What you'll decide here

Which rung of the autonomy ladder each control loop sits on today — observe, recommend, act-within-envelope, or fully autonomous — and the explicit gate that must be passed before any loop is promoted.
The safety envelope itself: the hard constraints (inlet temperature, flow, ramp rate, breaker limits) that bound an RL or agentic controller, and what the controller does the instant it would otherwise violate one.
Where the human-oversight boundary sits — in-the-loop, on-the-loop, or out-of-the-loop — for each action class, and who carries the liability when an unsupervised agent causes an outage.
Whether you are buying joint workload-cooling-power optimization at all, or running three independent control loops that fight each other at the margins — and what the coupling is worth in goodput and PUE.
The rollback and override architecture: how a human regains control, how fast, and what happens if the override path itself fails.

Every other chapter in Part 14 has handed work to a human: the operator who acknowledges an alarm, the technician who replaces a lemon node, the change-approval board that signs a switching order.
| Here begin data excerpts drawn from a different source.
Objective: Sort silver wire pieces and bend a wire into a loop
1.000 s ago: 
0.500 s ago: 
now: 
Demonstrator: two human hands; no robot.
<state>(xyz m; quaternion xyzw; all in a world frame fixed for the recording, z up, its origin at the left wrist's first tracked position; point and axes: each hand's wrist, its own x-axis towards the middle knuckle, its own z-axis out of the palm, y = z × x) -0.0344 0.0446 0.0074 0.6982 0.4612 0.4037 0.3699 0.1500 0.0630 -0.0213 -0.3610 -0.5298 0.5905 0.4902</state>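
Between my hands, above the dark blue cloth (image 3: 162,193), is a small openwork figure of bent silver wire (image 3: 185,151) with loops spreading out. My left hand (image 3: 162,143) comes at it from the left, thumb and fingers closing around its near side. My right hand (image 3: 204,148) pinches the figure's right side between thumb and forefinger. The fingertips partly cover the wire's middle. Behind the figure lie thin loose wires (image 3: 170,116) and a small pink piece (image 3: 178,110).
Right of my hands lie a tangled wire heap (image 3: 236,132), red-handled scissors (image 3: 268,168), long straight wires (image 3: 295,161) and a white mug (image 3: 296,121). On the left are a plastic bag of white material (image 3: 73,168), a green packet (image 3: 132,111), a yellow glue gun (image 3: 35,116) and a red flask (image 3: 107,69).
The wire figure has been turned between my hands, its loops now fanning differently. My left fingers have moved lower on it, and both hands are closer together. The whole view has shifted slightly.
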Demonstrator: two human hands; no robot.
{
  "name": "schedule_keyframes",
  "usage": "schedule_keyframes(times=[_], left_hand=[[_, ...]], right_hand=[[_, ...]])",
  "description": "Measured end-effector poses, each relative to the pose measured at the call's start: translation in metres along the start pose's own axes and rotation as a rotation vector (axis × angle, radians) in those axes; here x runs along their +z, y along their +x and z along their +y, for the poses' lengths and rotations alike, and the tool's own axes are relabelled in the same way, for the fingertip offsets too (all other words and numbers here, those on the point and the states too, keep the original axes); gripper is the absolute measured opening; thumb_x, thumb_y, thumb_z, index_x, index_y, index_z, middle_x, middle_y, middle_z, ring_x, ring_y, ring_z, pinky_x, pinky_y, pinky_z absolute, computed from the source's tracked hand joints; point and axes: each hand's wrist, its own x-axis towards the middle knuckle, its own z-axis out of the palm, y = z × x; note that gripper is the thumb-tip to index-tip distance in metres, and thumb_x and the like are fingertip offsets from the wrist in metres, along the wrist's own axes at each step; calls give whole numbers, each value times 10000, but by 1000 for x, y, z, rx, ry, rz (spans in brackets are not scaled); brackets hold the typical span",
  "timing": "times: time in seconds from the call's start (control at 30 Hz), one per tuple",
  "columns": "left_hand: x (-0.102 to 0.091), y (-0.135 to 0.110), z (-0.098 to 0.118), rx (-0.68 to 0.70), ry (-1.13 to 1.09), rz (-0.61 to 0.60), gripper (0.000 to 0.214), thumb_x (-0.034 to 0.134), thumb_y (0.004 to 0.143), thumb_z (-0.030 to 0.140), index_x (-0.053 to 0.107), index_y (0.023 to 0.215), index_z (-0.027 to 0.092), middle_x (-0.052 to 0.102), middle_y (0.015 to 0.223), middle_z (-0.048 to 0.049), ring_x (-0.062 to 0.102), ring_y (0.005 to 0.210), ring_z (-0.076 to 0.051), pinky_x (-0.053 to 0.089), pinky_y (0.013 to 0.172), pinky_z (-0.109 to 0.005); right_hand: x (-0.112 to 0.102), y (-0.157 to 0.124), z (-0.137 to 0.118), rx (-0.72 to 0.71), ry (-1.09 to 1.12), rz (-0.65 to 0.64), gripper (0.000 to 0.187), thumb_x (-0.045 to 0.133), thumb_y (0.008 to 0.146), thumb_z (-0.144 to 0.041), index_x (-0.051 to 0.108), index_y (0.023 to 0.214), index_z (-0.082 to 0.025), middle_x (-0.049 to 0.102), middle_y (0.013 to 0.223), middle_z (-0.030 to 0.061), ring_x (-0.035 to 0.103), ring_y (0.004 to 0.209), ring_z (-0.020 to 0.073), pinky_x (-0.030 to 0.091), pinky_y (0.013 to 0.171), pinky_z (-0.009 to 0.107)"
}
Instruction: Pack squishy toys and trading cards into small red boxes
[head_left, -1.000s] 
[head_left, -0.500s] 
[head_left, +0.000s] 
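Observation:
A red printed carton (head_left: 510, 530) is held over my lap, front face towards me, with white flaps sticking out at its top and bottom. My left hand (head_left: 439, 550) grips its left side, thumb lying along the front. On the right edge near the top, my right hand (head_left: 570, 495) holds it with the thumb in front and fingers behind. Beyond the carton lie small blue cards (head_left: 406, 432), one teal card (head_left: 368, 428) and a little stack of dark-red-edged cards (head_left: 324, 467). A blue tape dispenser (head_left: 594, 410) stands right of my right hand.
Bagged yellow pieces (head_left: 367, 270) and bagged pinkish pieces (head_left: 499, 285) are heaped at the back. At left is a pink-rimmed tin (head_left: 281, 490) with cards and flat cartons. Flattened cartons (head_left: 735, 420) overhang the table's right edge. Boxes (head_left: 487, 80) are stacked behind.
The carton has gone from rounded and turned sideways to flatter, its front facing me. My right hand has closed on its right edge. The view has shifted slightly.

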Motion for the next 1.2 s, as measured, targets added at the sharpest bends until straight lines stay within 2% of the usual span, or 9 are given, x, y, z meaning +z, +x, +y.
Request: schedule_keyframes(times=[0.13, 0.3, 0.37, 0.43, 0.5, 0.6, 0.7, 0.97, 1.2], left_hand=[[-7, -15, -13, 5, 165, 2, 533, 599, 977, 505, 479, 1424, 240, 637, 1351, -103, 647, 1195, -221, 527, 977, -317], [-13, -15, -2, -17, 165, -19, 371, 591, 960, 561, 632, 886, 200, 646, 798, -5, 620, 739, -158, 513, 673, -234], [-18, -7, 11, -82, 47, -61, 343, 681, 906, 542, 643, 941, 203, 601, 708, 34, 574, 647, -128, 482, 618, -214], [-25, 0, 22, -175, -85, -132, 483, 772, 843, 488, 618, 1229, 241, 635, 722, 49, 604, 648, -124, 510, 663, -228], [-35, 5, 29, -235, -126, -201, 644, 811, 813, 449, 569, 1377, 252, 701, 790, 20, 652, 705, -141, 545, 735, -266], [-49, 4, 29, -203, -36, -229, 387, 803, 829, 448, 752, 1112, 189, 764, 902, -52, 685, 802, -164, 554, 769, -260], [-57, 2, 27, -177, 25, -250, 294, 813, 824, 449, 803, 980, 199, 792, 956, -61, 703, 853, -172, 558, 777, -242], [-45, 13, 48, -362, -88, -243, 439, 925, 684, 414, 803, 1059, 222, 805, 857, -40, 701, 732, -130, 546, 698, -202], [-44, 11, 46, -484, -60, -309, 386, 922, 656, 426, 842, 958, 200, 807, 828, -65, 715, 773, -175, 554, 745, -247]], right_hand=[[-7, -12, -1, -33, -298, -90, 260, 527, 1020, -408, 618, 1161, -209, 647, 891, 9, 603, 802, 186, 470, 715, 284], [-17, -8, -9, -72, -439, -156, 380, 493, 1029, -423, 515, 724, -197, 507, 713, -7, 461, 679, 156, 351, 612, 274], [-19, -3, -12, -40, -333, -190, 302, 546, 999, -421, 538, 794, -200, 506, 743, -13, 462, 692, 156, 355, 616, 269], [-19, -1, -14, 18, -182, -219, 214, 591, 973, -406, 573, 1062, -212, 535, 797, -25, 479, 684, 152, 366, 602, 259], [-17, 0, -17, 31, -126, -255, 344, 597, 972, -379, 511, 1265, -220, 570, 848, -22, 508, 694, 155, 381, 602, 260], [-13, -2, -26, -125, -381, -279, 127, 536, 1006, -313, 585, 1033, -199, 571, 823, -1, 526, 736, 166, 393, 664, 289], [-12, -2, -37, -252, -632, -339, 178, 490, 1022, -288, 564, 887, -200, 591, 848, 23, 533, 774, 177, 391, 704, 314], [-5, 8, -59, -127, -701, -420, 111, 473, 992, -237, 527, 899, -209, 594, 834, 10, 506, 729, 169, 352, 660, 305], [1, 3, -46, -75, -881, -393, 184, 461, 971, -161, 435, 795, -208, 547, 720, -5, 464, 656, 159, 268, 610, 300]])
This chapter is about the decision to hand some of that work to software that acts — not just observes, not just recommends, but reaches into the plant and moves a setpoint, sheds a workload, or fails over a CDU without a person in the loop. That decision is tempting because the economics are real: an AI campus runs thousands of coupled control loops at a tempo and dimensionality no human shift can track, and the gap between a well-tuned plant and a conservatively-tuned one is measured directly in PUE, in goodput, and in megawatts you do not have to procure. It is also the most dangerous decision in the operations stack, because the failure modes of an autonomous controller are not the failure modes of a tired operator — they are faster, more correlated, and harder to attribute.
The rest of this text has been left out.